Harmony Walton, a wedding planner in West Hollywood, Calif., said that live-streaming could complement a destination, which usually costs far more for guests to attend. According to the Cruise Lines International Association, a trade organization, there has been an upswing over the last four years in the number of couples transmitting real-time wedding webcasts from ships.
Other live-stream services include I Do Stream and Marry Me Live, which provide a network of videographers for live-streaming, as well as the platform technology for videographers and do-it-yourself couples.
According to Philip Ly, who is from Tolland, Conn., and runs an online service for couples looking for live-stream videographers, the cost depends on the location of the wedding but ranges from about $600 to $1,500, while the do-it-yourself package costs about $200.
Some couples start the live-streaming long before they recite their vows; now webcams are watching even during the planning. The proliferation of smartphones, iPads and other mobile technology enables brides to share their experiences in, say, shopping for a gown. To capitalize on this market, David’s Bridal said it planned to have Wi-Fi access in its stores later this year.
India Nicholas, a cousin of Ms. McInerny, was unable to attend the McInerny-Purmort wedding on such short notice, so she watched the live-stream and Twitter feed with her boyfriend at their Brooklyn apartment.

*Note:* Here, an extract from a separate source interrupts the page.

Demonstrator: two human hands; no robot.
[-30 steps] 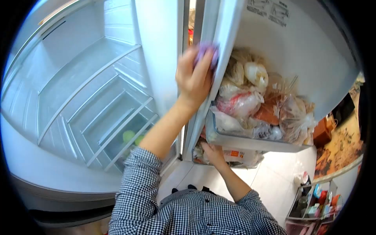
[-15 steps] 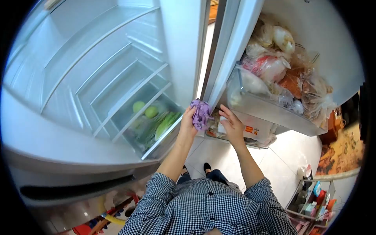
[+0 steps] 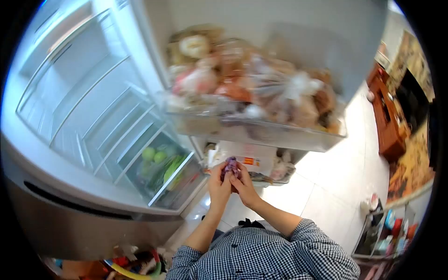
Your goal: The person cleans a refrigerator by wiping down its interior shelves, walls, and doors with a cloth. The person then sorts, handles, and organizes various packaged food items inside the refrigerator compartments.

“When you’re sitting there in a church, you’re quiet for the hour,” Ms. Nicholas said. “When you’re able to live-tweet, you can say whatever you want. You’re right there with them and can share your thoughts with them. It feels like you’re part of that event though you’re miles away.”
(Since the wedding, Mr. Purmort has completed a round of radiation treatments, and is undergoing chemotherapy.)
While 130 guests physically attended Neil Inala and Tania Mandzy’s wedding in San Jose, Calif., on April 28, 50 more tuned in to the live-stream.
Mr. Inala, 37, a product manager at Google, and Ms. Mandzy, 35, a mezzo-soprano, broadcast a Ukrainian Catholic ceremony and a Hindu ceremony later in the day.
The couple sent an e-mail to their virtual guests five days before the wedding with detailed instructions and time zones to tune in to their broadcast, which required a high-speed connection and a Google Plus account.
All the guests added the bridegroom’s brother Andy Inala, who operated the live-stream at the wedding, to one of their Google Plus circles to view the video feed.
“I was looking at the Hangouts on Air technology and thought that it would be great for the people far away to watch the stream over the Internet,” Neil Inala said, referring to a Google Plus feature. “It’s kind of a destination wedding for everyone else because they live in different places across the country and internationally.”